Yeah. There is a lot of really great ways that blockchains can solve some problems that occur around identity such as fraud, which another guest I’ve had on the podcast, Kathryn Hahn, who is with the Department of Justice. She talked at length about that in her podcast so I will reference that in our show notes. Another project I wanted to ask you about is one that I’m actually personally interested in because it concerns digital rights management for creators, in this case you guys are working with musicians and I’m interested in it because my copyright is actually stolen very often, so can you tell us briefly what it is that IBM is doing in this area and how this technology will work?

Jerry Cuomo:

On the digital rights management?

Laura Shin:

Yes.

Jerry Cuomo:

Yeah. So, again, digital rights management is perfect for this application and you know, there are a number of partners that have come to IBM looking at using digital or distributive ledger technology for again, very much similar to our conversation around identity, which is managing rights with full visibility, traceability, provenance and all that. Remember I said earlier, Laura, there is a pattern here and whether it’s digital rights or pork in China or you know, healthcare records, this notion of going from the originator and having that original stamp, right? So, whether it’s the original copyright, whether it’s a digital sampling and a signature from a piece of music or art or a picture of…or a high res picture of a diamond, right, it starts with a provenance, the origin and be able to put that origin mark.

Laura Shin:

And so, does this work kind of like as a smart contract that’s imbedded in an mp3 file or something? Is that how it is structured?

Jerry Cuomo:

So, I mean, for digital rights management I have yet to see you know, like we talked about some of the crawl, walk, run phases of some of the other projects. I haven’t seen any of the digital rights actually make it to the walk phase yet, so to say how is it done, is it done with smart contracts and mp3s are not clear yet, but smart contracts do play an important role here.

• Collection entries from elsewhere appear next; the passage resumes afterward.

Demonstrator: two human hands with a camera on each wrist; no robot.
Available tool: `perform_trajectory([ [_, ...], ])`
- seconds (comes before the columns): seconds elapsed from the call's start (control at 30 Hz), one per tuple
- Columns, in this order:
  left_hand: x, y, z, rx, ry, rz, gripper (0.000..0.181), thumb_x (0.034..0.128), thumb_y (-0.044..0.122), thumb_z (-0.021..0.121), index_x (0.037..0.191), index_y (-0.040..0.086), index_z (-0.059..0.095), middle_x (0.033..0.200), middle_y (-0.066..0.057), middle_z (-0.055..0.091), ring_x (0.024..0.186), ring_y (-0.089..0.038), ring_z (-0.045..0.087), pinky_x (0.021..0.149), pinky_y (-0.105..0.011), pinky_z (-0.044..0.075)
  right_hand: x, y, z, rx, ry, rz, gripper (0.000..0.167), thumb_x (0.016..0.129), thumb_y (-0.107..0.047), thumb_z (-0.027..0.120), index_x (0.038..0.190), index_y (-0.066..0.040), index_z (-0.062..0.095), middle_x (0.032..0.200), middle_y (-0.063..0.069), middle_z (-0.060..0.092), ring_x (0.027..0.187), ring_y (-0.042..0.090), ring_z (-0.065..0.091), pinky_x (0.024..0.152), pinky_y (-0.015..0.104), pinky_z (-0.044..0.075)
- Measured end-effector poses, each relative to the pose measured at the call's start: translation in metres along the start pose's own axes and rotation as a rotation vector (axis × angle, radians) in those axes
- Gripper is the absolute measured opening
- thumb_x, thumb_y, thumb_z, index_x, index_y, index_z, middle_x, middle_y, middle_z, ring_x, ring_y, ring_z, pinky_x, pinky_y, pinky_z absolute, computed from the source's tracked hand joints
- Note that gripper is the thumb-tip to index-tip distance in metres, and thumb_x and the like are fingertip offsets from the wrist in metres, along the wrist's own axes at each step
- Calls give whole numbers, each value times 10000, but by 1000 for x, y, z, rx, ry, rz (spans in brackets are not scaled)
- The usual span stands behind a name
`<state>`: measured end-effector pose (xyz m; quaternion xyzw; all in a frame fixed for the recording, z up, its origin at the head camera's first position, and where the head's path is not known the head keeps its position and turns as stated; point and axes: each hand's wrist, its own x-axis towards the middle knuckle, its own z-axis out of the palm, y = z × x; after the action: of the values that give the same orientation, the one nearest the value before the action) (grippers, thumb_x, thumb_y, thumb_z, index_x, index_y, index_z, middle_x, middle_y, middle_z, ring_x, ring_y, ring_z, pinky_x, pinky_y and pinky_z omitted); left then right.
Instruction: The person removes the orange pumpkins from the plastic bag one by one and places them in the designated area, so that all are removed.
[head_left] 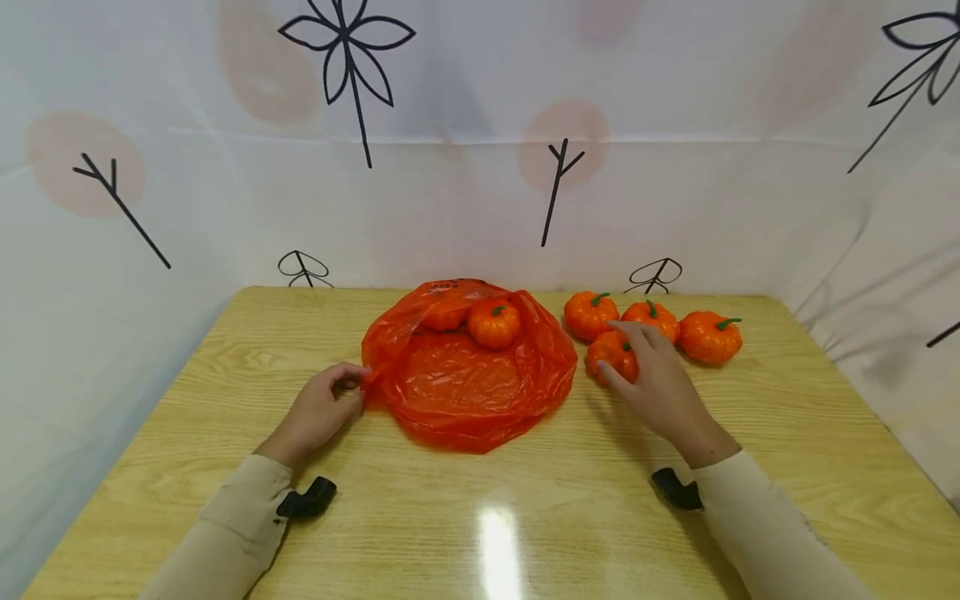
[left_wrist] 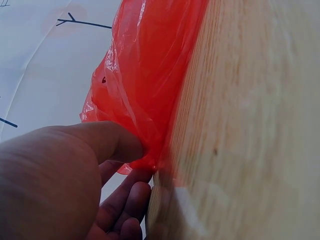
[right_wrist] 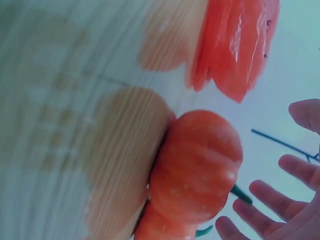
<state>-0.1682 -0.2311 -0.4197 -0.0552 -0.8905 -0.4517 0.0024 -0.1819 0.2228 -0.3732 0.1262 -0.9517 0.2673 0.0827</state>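
A red plastic bag [head_left: 461, 379] lies open on the table with two small orange pumpkins inside, one of them [head_left: 494, 323] plainly visible at its back. My left hand [head_left: 311, 417] pinches the bag's left edge between thumb and fingers; the left wrist view shows the bag [left_wrist: 145, 75] bunched at the fingertips of this hand [left_wrist: 55, 175]. Over the nearest loose pumpkin [head_left: 611, 357] hovers my right hand [head_left: 663, 392], fingers spread. In the right wrist view that hand [right_wrist: 285, 210] is beside a pumpkin [right_wrist: 197, 167], with a gap between them.
Behind and right of the nearest pumpkin stand three more, at the back [head_left: 591, 315], in the middle [head_left: 651, 320] and at the right [head_left: 709, 337]. The wooden table [head_left: 420, 525] meets a patterned white cloth [head_left: 450, 192] at its back edge.
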Motion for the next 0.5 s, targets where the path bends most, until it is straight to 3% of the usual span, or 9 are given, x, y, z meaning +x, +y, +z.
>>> perform_trajectory([
  [0.23,0,2,0,-8,0,0,279,938,83,632,1214,62,667,1143,-112,657,1025,-215,559,859,-205,447,-2,-10,7,-12,-2,-50,562,954,-248,666,1428,-21,467,1453,272,423,1350,477,387,1074,685,345],
  [0.5,0,-3,1,29,1,2,281,928,67,613,1205,67,663,1137,-105,657,1020,-211,561,857,-202,448,-5,-17,16,11,2,-99,552,949,-244,676,1431,-55,486,1457,227,434,1350,436,401,1062,659,385],
])
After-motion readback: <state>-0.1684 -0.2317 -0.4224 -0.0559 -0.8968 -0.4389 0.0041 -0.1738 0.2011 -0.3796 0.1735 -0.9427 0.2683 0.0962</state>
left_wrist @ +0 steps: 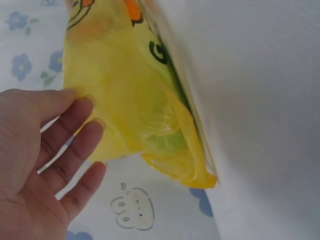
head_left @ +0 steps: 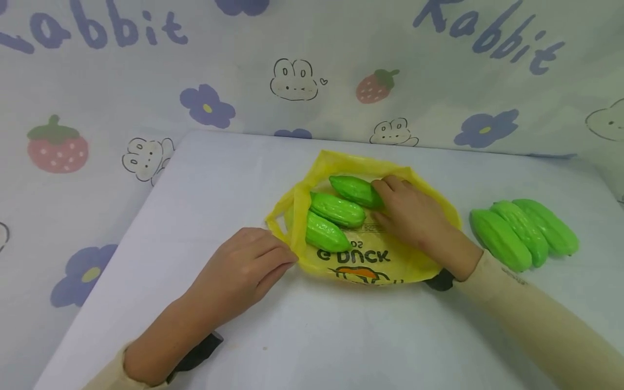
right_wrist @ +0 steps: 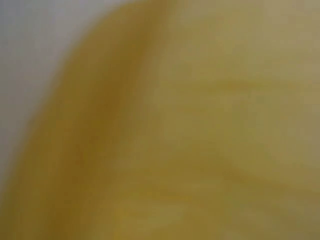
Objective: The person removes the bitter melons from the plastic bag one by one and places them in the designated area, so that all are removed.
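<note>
A yellow plastic bag (head_left: pixel 336 271) lies with its mouth spread in the head view. Inside it are three green vegetable-like pieces: an upper one (head_left: pixel 354 189), a middle one (head_left: pixel 338 210) and a lower one (head_left: pixel 325 234). My right hand (head_left: pixel 414 214) reaches into the bag and grips the right end of the upper piece. My left hand (head_left: pixel 244 271) pinches the bag's edge at its lower left; in the left wrist view the thumb and index finger of that hand (left_wrist: pixel 45 145) meet on the yellow film (left_wrist: pixel 120 90). Blurred yellow bag (right_wrist: pixel 210 130) fills most of the right wrist view.
Three more green pieces (head_left: pixel 524 233) lie side by side on the white table (head_left: pixel 312 346), right of the bag. Behind the table hangs a cloth (head_left: pixel 244 70) printed with rabbits, flowers and strawberries.
</note>
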`<state>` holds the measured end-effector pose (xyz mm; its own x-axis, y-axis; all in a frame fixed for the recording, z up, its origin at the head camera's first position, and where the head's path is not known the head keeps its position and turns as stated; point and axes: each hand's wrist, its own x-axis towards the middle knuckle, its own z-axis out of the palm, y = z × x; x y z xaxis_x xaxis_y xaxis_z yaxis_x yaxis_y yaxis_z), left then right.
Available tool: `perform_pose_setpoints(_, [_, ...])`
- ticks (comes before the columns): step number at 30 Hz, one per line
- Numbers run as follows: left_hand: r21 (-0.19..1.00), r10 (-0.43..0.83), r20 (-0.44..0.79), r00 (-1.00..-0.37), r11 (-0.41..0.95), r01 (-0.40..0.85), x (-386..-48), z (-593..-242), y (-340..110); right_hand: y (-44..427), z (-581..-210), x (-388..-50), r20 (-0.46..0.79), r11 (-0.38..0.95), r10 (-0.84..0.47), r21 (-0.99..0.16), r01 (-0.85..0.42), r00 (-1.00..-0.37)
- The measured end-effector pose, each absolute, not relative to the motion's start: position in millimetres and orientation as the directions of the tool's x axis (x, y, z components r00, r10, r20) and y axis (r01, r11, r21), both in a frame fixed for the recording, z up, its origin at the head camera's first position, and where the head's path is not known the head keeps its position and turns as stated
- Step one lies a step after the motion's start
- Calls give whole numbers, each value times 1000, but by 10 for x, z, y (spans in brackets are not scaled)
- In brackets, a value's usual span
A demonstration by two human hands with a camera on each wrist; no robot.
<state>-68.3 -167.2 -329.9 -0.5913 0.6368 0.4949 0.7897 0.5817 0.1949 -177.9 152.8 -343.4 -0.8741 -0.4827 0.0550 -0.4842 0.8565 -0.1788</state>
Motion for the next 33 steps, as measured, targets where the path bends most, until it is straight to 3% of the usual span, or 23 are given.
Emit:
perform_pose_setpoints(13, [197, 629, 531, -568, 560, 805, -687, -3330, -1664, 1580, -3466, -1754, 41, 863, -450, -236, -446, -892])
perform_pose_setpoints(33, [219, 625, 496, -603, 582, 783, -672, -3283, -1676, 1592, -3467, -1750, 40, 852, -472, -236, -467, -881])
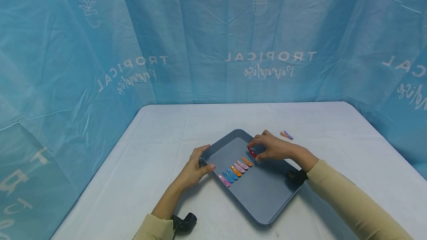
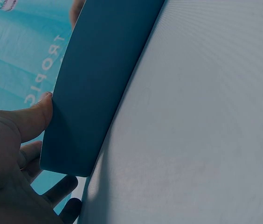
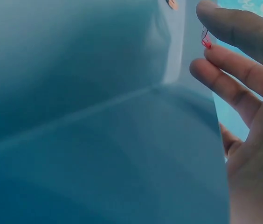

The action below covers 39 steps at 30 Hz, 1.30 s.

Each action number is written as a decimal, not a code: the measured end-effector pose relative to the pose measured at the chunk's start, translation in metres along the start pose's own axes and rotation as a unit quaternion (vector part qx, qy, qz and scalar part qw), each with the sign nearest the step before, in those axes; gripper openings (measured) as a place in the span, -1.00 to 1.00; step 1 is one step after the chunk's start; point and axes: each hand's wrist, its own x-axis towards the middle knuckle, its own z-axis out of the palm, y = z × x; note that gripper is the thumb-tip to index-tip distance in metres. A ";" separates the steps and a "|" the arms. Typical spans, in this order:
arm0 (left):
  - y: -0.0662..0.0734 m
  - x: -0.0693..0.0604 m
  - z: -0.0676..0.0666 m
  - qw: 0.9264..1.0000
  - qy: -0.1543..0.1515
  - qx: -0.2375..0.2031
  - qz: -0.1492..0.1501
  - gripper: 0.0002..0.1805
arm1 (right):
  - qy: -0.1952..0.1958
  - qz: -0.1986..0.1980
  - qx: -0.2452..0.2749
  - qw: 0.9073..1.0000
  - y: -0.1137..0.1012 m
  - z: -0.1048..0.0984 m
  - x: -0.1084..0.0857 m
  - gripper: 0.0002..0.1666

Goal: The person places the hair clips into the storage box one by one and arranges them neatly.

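A grey rectangular tray (image 1: 263, 192) lies on the table, turned at an angle. My left hand (image 1: 191, 169) grips its left corner, and in the left wrist view the thumb presses the rim of the tray (image 2: 94, 84). Over the tray's far right side, my right hand (image 1: 275, 148) pinches a red snap hair clip (image 1: 252, 153) between thumb and fingers. Along the left side inside the tray runs a slanting row of several hair clips: pink (image 1: 224, 180), blue (image 1: 228, 176), orange (image 1: 235, 171), more pink (image 1: 239, 167) and another orange clip (image 1: 247, 161) nearest the red one.
An orange and a purple hair clip (image 1: 288, 135) lie together on the white tablecloth (image 1: 173, 132) beyond the right hand. Blue printed curtains (image 1: 207, 40) hang behind and beside the table. A black wrist camera (image 1: 185, 223) sits on the left wrist.
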 end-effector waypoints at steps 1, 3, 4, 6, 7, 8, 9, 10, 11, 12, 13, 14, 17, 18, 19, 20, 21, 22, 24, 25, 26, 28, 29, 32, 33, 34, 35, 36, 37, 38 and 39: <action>0.000 0.000 0.000 1.000 0.000 0.001 0.000 -0.22 | -0.001 -0.001 0.002 1.000 0.000 0.000 0.000 -0.44; 0.000 0.000 0.000 1.000 0.000 0.002 -0.001 -0.22 | -0.002 -0.004 0.005 1.000 -0.001 0.001 0.000 -0.45; 0.000 0.000 0.000 1.000 0.000 0.003 -0.001 -0.22 | -0.003 -0.004 0.007 1.000 -0.001 0.002 0.000 -0.45; 0.000 0.000 0.000 1.000 0.001 0.002 -0.002 -0.23 | -0.006 -0.001 0.007 1.000 -0.001 0.003 0.001 -0.46; 0.000 0.000 0.000 1.000 0.001 0.002 -0.004 -0.23 | -0.008 0.000 0.007 1.000 -0.001 0.004 0.001 -0.46; 0.000 0.000 0.000 1.000 0.001 0.000 -0.004 -0.23 | -0.011 0.003 0.007 1.000 -0.001 0.005 0.001 -0.46; 0.000 0.000 0.000 1.000 0.000 0.000 -0.005 -0.23 | -0.014 0.005 0.007 1.000 -0.001 0.006 0.002 -0.46; 0.000 0.000 0.000 1.000 0.000 0.000 -0.005 -0.23 | -0.017 0.009 0.007 1.000 -0.001 0.007 0.002 -0.46; 0.000 0.000 0.000 1.000 -0.001 0.000 -0.005 -0.23 | -0.019 0.011 0.005 1.000 -0.002 0.008 0.002 -0.46; 0.001 -0.001 0.000 1.000 -0.002 -0.001 -0.006 -0.23 | -0.020 0.012 0.006 1.000 -0.002 0.009 0.002 -0.46; 0.001 -0.001 0.000 1.000 -0.002 0.000 -0.006 -0.23 | -0.022 0.013 0.008 1.000 -0.002 0.009 0.002 -0.45; 0.001 -0.001 0.000 1.000 -0.003 0.001 -0.006 -0.23 | -0.024 0.014 0.010 1.000 -0.002 0.010 0.003 -0.45; 0.001 -0.001 0.000 1.000 -0.004 0.001 -0.004 -0.22 | -0.027 0.011 0.007 1.000 -0.002 0.012 0.002 -0.45; 0.001 -0.001 0.000 1.000 -0.003 0.001 -0.003 -0.22 | -0.028 0.009 0.006 1.000 -0.002 0.012 0.002 -0.45; 0.001 -0.001 0.000 1.000 -0.003 0.002 -0.003 -0.22 | -0.028 0.006 0.006 1.000 -0.001 0.012 0.002 -0.45; 0.001 -0.001 0.000 1.000 -0.002 0.002 -0.002 -0.22 | -0.029 0.004 0.004 1.000 -0.001 0.013 0.002 -0.45; 0.001 -0.001 -0.001 1.000 -0.002 0.001 -0.002 -0.22 | -0.028 0.002 0.002 1.000 -0.001 0.013 0.002 -0.45; 0.001 -0.001 -0.001 1.000 -0.002 0.001 -0.002 -0.22 | -0.029 0.001 0.002 1.000 -0.001 0.013 0.002 -0.45; 0.000 -0.001 -0.001 1.000 -0.001 0.001 -0.003 -0.22 | -0.029 -0.002 0.001 1.000 -0.001 0.013 0.003 -0.45; 0.000 -0.001 -0.001 1.000 -0.002 0.001 -0.003 -0.22 | -0.029 -0.003 -0.002 1.000 -0.001 0.013 0.003 -0.45; 0.000 -0.001 -0.001 1.000 -0.002 0.000 -0.003 -0.22 | -0.030 -0.004 -0.003 1.000 -0.001 0.014 0.003 -0.45; 0.000 -0.001 -0.001 1.000 -0.002 0.000 -0.003 -0.22 | -0.032 -0.005 -0.006 0.999 -0.001 0.014 0.004 -0.45; 0.000 -0.001 -0.001 1.000 -0.002 0.000 -0.003 -0.22 | -0.033 -0.006 -0.007 0.999 -0.001 0.014 0.004 -0.45; 0.001 -0.001 -0.001 1.000 -0.002 0.000 -0.003 -0.22 | -0.034 -0.008 -0.013 0.999 -0.002 0.014 0.005 -0.45; 0.001 -0.001 -0.001 1.000 -0.002 0.001 -0.004 -0.22 | -0.035 -0.009 -0.014 0.999 -0.002 0.014 0.005 -0.45; 0.001 -0.001 -0.001 1.000 -0.002 0.001 -0.004 -0.22 | -0.034 -0.012 -0.016 0.999 -0.002 0.014 0.004 -0.45; 0.000 -0.001 -0.001 1.000 -0.002 0.001 -0.004 -0.22 | -0.033 -0.014 -0.017 0.999 -0.002 0.014 0.004 -0.46; 0.000 -0.001 -0.001 1.000 -0.001 0.001 -0.005 -0.22 | -0.033 -0.017 -0.017 0.999 -0.002 0.014 0.004 -0.46; 0.000 -0.001 -0.001 1.000 -0.001 0.000 -0.005 -0.22 | -0.033 -0.019 -0.016 0.999 -0.002 0.014 0.004 -0.47; 0.000 -0.001 -0.001 1.000 0.000 -0.001 -0.005 -0.22 | -0.033 -0.021 -0.015 0.999 -0.002 0.014 0.004 -0.47; 0.000 -0.001 -0.001 1.000 0.000 -0.001 -0.005 -0.22 | -0.033 -0.023 -0.015 0.999 -0.002 0.014 0.004 -0.47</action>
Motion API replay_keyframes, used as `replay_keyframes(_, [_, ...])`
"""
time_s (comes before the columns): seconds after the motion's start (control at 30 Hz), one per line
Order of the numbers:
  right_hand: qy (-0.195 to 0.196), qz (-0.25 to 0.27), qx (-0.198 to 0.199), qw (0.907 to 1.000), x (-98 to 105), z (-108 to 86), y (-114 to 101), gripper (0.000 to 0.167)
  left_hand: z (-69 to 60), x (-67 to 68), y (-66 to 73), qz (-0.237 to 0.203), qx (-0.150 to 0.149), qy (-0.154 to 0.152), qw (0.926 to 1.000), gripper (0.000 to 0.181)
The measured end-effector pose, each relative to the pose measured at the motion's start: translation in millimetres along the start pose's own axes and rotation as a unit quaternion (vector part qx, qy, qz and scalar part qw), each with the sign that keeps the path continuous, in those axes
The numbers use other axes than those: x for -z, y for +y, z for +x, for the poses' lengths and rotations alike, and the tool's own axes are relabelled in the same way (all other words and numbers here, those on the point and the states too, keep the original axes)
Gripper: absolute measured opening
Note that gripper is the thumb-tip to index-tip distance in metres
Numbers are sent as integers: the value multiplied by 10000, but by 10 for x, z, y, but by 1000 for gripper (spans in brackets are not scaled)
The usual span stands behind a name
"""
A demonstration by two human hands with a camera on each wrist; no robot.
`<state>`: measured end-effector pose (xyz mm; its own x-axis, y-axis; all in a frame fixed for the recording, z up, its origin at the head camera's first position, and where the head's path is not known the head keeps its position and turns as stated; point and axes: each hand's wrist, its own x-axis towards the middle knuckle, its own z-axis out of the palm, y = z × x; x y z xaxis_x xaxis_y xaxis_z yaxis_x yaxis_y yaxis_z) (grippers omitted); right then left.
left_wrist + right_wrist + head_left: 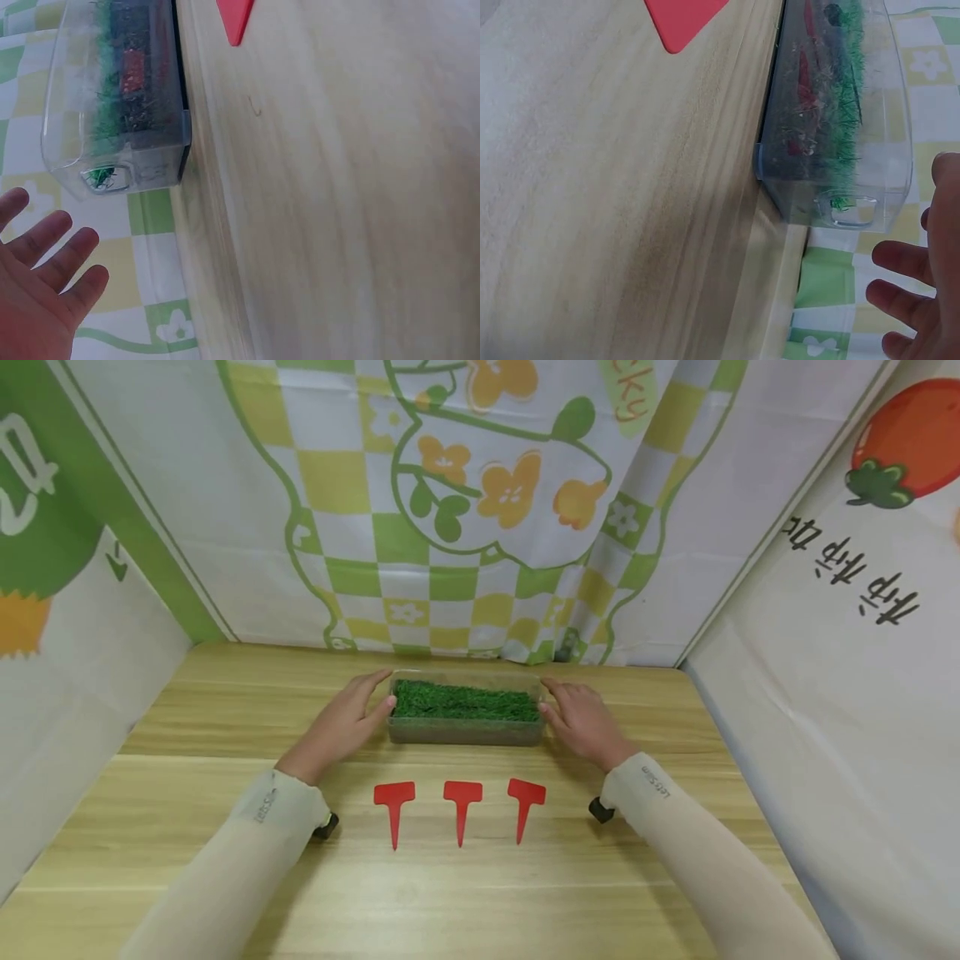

On any kind of you know, when you get into self-sovereign management, the ability to set a contract that says you know, here’s a key to this and you have the key, this key is valid you know, for the duration of this contract, right, and after that you know, so whether it’s you know, renting a piece of music or a podcast or it’s, I’m going into a hospital and I want to allow that hospital to write to my healthcare records you know, contribute to my healthcare record collection.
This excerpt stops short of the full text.